Did you work with a Cisco Meraki partner on the design for this network before it got deployed, or did you do the design yourself based on what you already had?

I think your issues relates to the design chosen (model of switches chosen, quantities and stack design).

 

If you were my customer, I would have recommended using the classic collapsed core/distribution layer, and a separate access layer. This design is documented here (although Meraki calls it aggregation rather than distribution, but same thing).

https://meraki.cisco.com/lib/pdf/meraki_campus_deployment_guide.pdf

 

For the collapsed core/distribution I would have used a stacked pair of MS425 switches (which only have 10Gbe ports).

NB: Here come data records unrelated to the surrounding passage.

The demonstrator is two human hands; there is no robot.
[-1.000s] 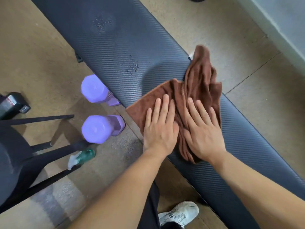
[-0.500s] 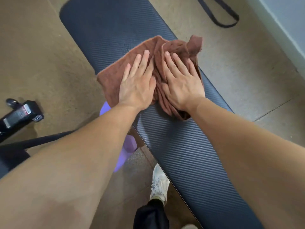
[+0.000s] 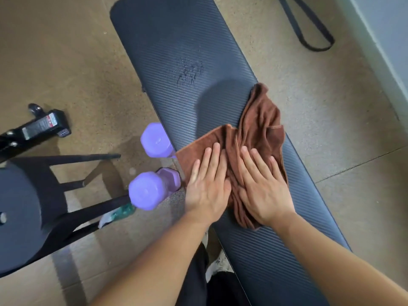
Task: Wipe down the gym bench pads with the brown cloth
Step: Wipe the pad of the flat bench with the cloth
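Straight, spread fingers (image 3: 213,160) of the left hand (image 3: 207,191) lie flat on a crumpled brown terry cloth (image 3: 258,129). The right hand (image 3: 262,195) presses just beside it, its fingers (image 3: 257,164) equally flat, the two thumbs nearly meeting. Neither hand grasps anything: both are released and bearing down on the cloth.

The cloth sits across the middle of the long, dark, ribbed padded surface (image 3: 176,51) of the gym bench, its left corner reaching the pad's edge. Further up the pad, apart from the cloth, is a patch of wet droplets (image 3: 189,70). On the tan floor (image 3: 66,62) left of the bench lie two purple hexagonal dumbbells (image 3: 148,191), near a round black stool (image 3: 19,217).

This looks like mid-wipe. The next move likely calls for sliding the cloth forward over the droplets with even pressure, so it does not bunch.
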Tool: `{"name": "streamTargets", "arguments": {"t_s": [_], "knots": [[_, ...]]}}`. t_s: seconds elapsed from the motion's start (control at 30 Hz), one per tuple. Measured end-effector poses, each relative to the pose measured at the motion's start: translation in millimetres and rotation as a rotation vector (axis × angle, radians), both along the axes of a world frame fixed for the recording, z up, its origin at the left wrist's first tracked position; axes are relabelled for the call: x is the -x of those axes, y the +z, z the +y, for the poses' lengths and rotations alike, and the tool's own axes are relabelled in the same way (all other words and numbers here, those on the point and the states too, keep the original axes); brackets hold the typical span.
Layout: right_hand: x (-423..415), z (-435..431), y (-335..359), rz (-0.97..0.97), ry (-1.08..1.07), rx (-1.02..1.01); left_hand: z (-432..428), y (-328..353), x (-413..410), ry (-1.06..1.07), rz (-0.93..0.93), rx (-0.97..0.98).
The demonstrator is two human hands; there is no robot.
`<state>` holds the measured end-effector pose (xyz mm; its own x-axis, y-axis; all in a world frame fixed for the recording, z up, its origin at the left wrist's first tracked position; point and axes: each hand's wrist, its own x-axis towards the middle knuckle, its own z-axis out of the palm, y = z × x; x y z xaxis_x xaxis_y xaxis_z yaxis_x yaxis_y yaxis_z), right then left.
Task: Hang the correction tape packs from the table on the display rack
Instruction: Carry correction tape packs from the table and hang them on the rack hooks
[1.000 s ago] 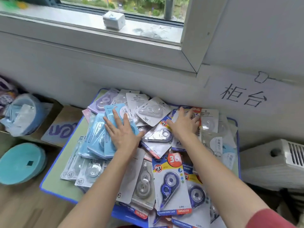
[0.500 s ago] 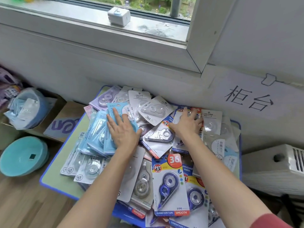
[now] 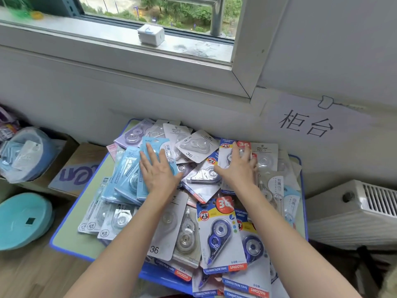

https://meraki.cisco.com/products/switches/ms425-16

From what you describe, I would then plug all the storage and servers into this.  If you had a lot of servers/storage I would deploy another separate pair of MS425's for a dedicated server access layer, but it doesn't sound like you have enough to make this worthwhile.

 

Then for the access layer I would have used MS225's, and formed 10Gbe Etherchannels back to the core switches.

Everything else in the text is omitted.